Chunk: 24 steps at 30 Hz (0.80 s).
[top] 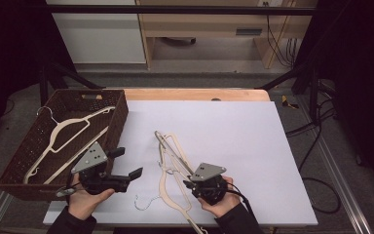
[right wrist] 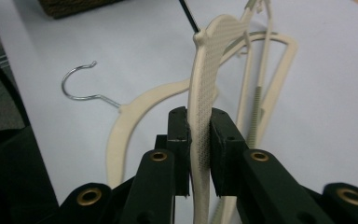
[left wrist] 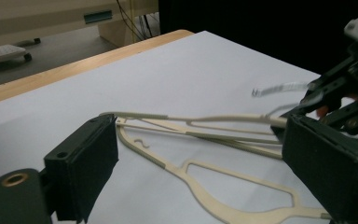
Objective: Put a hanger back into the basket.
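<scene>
Several cream hangers (top: 171, 157) lie crossed on the white sheet (top: 233, 136) in the middle of the table. My right gripper (top: 191, 185) is shut on one of them, its pads (right wrist: 179, 133) pressing both sides of a dotted cream arm (right wrist: 209, 56). A second hanger with a wire hook (right wrist: 79, 84) lies flat under it. My left gripper (top: 127, 162) is open beside the basket, with nothing between its jaws. In the left gripper view its pads (left wrist: 91, 156) stand wide apart with the hangers (left wrist: 200, 135) on the sheet beyond them. Another cream hanger (top: 65, 134) rests in the brown wicker basket (top: 119, 119).
The basket takes up the table's left side, reaching its front edge. A wooden table edge (top: 190, 94) runs behind the sheet. Black frame bars (top: 292, 73) and cables (top: 316, 141) stand to the right, off the table. The right gripper (left wrist: 349, 88) appears at the left gripper view's right edge.
</scene>
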Each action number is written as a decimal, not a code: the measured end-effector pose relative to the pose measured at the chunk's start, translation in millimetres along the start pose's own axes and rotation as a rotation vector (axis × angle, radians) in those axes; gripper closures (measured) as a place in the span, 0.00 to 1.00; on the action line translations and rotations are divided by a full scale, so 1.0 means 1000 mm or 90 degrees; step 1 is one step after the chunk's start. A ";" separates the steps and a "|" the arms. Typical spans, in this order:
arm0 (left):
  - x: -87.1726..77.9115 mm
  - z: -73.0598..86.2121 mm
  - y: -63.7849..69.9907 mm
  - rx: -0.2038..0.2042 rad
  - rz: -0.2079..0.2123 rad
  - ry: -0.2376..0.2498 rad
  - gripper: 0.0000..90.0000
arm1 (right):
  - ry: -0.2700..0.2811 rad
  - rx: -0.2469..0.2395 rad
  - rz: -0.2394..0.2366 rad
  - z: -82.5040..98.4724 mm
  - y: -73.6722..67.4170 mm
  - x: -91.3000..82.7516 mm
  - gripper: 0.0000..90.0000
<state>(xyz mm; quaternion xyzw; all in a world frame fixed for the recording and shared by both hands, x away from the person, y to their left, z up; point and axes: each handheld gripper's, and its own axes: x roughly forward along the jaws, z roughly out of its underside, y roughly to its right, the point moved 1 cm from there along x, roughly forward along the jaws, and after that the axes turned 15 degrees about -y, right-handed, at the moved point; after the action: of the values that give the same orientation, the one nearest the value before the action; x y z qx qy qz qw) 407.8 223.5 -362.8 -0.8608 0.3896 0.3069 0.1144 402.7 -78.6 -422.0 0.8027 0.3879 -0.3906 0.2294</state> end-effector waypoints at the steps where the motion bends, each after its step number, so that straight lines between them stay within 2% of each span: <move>1: 0.001 0.001 -0.001 -0.001 0.000 -0.003 0.11 | 0.003 0.000 0.001 0.001 0.003 -0.003 0.90; 7: 0.008 0.004 -0.003 -0.008 -0.002 -0.015 0.11 | 0.023 0.033 0.022 0.005 0.018 -0.012 0.93; 11: 0.008 0.004 -0.003 -0.001 -0.003 -0.017 0.11 | 0.040 0.065 0.043 0.008 0.027 -0.017 0.96; 12: 0.008 0.004 -0.003 0.001 -0.004 -0.017 0.11 | 0.047 0.072 0.036 0.009 0.030 -0.017 0.96; 13: 0.008 0.004 -0.003 0.002 -0.005 -0.017 0.11 | 0.054 0.083 0.014 0.011 0.032 -0.017 0.96; 15: 0.009 0.004 -0.002 0.003 -0.002 -0.017 0.11 | 0.059 0.086 0.018 0.011 0.033 -0.017 0.96; 17: 0.010 0.003 0.000 0.010 0.000 -0.020 0.11 | 0.066 0.080 0.015 0.011 0.033 -0.019 0.96; 21: 0.014 0.002 0.006 0.029 0.007 -0.027 0.11 | 0.088 0.064 -0.023 0.007 0.031 -0.031 0.97; 24: 0.018 0.001 0.011 0.040 0.007 -0.033 0.11 | 0.086 0.030 -0.048 0.001 0.023 -0.038 0.97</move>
<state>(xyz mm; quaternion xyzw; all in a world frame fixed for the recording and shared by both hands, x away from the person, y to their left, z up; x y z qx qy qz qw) 408.0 205.4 -374.8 -0.8463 0.4005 0.3175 0.1502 405.2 -109.8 -390.8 0.8173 0.4231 -0.3528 0.1688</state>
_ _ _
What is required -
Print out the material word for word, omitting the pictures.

Response -
Chunk: 24 steps at 30 Hz (0.80 s).
[top] 
[right wrist] 
[left wrist] 
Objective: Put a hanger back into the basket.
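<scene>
Several cream hangers (top: 171, 157) lie crossed on the white sheet (top: 233, 136) in the middle of the table. My right gripper (top: 191, 185) is shut on one of them, its pads (right wrist: 179, 133) pressing both sides of a dotted cream arm (right wrist: 209, 56). A second hanger with a wire hook (right wrist: 79, 84) lies flat under it. My left gripper (top: 127, 162) is open beside the basket, with nothing between its jaws. In the left gripper view its pads (left wrist: 91, 156) stand wide apart with the hangers (left wrist: 200, 135) on the sheet beyond them. Another cream hanger (top: 65, 134) rests in the brown wicker basket (top: 119, 119).
The basket takes up the table's left side, reaching its front edge. A wooden table edge (top: 190, 94) runs behind the sheet. Black frame bars (top: 292, 73) and cables (top: 316, 141) stand to the right, off the table. The right gripper (left wrist: 349, 88) appears at the left gripper view's right edge.
</scene>
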Each action number is written as a decimal, not a code: the measured end-effector pose relative to the pose measured at the chunk's start, translation in millimetres along the start pose's own axes and rotation as a rotation vector (axis × angle, radians) in those axes; gripper closures (measured) as a place in the span, 0.00 to 1.00; on the action line translations and rotations are divided by a full scale, so 1.0 means 1000 mm or 90 degrees; step 1 is one step after the chunk's start. A ";" separates the steps and a "|" the arms. Typical spans, in this order:
arm0 (left):
  - x: -87.1726..77.9115 mm
  - z: -73.0598..86.2121 mm
  - y: -63.7849..69.9907 mm
  - rx: -0.2038..0.2042 rad
  - rz: -0.2079..0.2123 rad
  - ry: -0.2376..0.2498 rad
  - gripper: 0.0000..90.0000
arm1 (right):
  - ry: -0.2700..0.2811 rad
  - rx: -0.2469..0.2395 rad
  - rz: -0.2394..0.2366 rad
  - z: -82.5040..98.4724 mm
  - y: -73.6722..67.4170 mm
  - x: -91.3000..82.7516 mm
  - gripper: 0.0000..90.0000
<state>(xyz mm; quaternion xyzw; all in a world frame fixed for the recording and shared by both hands, x away from the person, y to their left, z up; point and axes: each handheld gripper's, and its own axes: x roughly forward along the jaws, z roughly out of its underside, y roughly to its right, the point moved 1 cm from there along x, roughly forward along the jaws, and after that the axes turned 15 degrees about -y, right-handed, at the moved point; after the action: of the values that give the same orientation, the one nearest the value before the action; x y z qx qy qz qw) 407.8 223.5 -362.8 -0.8608 0.3896 0.3069 0.1144 402.7 -78.6 -422.0 0.8027 0.3879 -0.3906 0.2294</state> end-effector waypoints at the steps where the motion bends, each after its step number, so that straight lines between them stay within 2% of each span: <move>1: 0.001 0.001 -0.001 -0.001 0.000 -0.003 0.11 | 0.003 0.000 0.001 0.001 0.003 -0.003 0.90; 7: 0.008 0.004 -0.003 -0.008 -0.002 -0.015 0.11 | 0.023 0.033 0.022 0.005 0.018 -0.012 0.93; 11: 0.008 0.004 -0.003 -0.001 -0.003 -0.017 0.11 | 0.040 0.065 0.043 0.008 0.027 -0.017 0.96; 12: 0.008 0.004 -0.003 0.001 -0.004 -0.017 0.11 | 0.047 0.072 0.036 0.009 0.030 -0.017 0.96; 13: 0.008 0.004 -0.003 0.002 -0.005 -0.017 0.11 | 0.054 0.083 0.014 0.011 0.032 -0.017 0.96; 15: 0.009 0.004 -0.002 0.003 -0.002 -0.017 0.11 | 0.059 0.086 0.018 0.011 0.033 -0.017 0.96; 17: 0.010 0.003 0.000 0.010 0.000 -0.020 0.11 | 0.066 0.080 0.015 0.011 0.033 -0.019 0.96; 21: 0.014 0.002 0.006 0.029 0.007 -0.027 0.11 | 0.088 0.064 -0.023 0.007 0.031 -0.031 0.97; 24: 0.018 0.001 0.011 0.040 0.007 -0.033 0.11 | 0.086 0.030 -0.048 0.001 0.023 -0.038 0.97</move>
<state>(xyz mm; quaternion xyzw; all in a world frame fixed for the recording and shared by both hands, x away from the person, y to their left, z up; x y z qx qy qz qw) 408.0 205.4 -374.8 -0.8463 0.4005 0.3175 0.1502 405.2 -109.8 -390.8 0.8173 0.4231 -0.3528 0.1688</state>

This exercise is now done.